To judge yourself less, cultivate mindfulness and gently dismantle the emotional baggage that often accompanies judgment.
Embracing those judgmental thoughts without self-criticism can be liberating. Acknowledge the existence of those thoughts, observing them without further judgment. Instead of thinking, “I am not good enough,” think, “I have a thought that I’m not good enough.” Reflect on whether your thoughts stem from a place of love or judgment, and let them go. Release judgment, continuously reminding yourself to act from a place of love and peace.
Another quote from Marianne Williamson resonates with me: “Who am I to be brilliant, gorgeous, talented, fabulous? Actually, who are you not to be??”
This self-judgment should not hinder you from becoming the person you aspire to be.
The journey toward self-discovery and acceptance can be long. Stop doubting yourself.

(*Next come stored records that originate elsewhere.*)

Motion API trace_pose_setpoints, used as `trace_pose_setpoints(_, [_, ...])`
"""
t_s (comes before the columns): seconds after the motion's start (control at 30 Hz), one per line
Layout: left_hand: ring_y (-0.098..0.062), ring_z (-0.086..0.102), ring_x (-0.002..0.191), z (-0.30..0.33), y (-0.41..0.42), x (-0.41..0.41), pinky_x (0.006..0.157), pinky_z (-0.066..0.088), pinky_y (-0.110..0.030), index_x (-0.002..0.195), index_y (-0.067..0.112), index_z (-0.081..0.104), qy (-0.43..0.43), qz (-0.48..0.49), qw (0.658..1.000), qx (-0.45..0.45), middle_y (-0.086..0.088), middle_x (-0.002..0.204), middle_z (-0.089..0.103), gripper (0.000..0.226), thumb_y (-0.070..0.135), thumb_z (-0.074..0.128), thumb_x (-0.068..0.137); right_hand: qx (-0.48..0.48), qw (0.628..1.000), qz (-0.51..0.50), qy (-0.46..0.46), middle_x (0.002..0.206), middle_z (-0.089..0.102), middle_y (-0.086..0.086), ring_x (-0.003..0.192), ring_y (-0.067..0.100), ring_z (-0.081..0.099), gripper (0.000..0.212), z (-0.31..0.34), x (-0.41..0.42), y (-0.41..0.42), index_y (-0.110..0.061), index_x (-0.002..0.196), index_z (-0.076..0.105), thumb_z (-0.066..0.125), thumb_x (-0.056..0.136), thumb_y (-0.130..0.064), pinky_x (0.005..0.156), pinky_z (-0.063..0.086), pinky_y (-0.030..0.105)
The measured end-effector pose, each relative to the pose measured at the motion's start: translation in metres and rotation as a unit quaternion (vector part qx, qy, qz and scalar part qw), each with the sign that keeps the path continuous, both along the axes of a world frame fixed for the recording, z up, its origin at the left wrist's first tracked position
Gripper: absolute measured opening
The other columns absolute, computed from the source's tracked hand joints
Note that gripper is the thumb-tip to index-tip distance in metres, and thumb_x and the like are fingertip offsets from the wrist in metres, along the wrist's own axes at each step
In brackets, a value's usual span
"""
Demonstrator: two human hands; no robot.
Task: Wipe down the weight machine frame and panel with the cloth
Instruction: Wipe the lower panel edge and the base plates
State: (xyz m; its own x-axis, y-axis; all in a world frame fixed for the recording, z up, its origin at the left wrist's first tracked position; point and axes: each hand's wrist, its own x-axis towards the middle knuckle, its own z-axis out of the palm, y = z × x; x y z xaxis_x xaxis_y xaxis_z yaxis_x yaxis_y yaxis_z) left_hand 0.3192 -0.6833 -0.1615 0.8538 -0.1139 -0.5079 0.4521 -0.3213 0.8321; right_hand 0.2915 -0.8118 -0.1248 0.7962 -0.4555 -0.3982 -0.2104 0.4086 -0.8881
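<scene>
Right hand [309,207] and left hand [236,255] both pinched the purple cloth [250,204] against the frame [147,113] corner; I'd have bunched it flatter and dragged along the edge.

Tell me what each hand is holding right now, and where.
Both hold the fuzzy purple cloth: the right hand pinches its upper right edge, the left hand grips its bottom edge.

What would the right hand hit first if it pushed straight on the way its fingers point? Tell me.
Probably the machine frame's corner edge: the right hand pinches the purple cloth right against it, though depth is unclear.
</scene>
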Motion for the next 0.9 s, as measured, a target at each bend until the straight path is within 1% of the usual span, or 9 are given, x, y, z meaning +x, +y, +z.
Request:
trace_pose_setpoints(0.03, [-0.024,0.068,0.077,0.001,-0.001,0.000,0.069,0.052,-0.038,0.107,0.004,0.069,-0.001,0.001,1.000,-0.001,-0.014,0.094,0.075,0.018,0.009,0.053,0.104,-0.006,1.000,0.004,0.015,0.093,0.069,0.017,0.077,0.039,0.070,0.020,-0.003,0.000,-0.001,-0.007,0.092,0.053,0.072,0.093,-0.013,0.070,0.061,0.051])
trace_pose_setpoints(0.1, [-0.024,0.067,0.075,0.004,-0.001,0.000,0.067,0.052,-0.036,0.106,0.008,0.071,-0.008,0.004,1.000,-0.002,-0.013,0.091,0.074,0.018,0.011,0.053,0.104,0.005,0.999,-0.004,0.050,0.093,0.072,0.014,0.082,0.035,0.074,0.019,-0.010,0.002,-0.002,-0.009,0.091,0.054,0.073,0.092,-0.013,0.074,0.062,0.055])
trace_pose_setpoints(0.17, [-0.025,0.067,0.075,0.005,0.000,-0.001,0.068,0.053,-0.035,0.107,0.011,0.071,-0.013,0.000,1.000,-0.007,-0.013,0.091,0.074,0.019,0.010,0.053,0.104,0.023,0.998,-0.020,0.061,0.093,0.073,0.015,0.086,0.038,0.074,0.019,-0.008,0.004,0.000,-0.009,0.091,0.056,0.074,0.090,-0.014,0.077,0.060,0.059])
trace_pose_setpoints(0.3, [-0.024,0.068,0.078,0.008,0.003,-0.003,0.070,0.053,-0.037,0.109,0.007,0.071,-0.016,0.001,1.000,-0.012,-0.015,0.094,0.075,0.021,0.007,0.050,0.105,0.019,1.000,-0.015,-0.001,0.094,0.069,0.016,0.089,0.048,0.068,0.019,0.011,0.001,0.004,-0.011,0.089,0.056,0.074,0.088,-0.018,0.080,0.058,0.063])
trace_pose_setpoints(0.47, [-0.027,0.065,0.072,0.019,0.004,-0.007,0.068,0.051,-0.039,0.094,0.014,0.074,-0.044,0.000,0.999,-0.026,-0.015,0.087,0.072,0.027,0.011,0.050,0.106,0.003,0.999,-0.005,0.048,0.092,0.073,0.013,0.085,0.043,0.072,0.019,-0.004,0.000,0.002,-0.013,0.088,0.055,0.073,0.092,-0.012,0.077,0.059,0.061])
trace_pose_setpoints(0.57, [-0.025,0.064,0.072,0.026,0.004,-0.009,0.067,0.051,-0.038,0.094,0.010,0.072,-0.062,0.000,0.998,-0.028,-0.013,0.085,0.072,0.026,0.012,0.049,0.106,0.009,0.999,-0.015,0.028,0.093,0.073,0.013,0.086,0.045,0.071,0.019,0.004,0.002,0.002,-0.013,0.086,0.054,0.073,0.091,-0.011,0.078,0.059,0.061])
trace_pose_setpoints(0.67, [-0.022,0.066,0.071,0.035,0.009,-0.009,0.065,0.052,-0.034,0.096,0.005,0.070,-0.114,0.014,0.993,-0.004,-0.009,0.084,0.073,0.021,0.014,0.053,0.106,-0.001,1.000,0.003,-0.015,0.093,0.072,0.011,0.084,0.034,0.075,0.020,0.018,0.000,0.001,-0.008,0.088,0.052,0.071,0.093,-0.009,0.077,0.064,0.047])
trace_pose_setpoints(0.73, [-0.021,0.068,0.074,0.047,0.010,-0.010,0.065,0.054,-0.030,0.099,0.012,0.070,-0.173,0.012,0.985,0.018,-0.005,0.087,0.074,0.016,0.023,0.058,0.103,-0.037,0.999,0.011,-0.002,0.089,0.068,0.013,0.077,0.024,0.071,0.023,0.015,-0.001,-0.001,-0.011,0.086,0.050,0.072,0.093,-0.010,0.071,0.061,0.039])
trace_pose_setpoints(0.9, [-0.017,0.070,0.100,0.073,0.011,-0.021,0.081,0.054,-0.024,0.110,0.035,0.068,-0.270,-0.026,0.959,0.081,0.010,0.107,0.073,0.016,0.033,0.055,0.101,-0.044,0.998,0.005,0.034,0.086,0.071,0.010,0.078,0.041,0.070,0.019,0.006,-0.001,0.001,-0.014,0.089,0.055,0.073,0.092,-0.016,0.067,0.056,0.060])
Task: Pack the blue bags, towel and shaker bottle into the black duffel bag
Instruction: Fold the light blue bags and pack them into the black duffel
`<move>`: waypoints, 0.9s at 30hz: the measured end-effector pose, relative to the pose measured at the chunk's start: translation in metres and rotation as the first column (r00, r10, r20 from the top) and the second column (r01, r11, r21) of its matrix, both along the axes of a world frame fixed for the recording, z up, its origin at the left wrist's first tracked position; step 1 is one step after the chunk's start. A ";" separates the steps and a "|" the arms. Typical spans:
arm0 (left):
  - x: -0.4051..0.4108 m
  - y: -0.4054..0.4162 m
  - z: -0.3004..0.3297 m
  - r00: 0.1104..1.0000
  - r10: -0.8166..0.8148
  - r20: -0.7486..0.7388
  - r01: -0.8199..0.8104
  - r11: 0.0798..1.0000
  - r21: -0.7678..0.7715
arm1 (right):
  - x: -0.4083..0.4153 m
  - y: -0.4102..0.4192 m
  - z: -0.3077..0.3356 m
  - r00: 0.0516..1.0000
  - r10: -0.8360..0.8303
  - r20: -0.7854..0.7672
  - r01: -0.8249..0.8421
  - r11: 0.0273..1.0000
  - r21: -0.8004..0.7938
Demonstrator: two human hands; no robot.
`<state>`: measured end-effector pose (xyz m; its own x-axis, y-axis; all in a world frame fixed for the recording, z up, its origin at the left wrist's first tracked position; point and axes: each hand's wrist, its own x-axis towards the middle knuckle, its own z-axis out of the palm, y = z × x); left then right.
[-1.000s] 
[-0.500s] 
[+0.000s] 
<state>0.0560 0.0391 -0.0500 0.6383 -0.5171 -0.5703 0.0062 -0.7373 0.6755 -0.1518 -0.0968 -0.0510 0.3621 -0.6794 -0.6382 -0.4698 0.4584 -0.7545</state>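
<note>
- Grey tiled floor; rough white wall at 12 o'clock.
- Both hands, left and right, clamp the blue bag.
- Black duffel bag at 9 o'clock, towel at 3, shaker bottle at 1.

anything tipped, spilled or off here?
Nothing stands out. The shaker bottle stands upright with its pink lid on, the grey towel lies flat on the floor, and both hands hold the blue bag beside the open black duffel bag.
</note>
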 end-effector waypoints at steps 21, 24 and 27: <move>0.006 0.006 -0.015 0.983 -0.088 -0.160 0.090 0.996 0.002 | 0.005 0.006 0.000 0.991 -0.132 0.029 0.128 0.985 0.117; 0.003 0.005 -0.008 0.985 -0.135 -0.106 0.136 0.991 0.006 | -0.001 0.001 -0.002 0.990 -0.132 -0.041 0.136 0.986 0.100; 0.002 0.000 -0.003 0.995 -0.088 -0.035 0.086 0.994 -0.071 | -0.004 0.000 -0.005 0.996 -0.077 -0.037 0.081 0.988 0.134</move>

While it’s important to strive for improvement, approach your growth with love and compassion instead of relentless scrutiny.
Release yourself from self-punishment. Understand that setbacks happen without reason. Making mistakes does not define your worth or capabilities. Instead, cultivate grace and positivity in your relationship with yourself. Allow your true self to shine, and you’ll inspire others to do the same.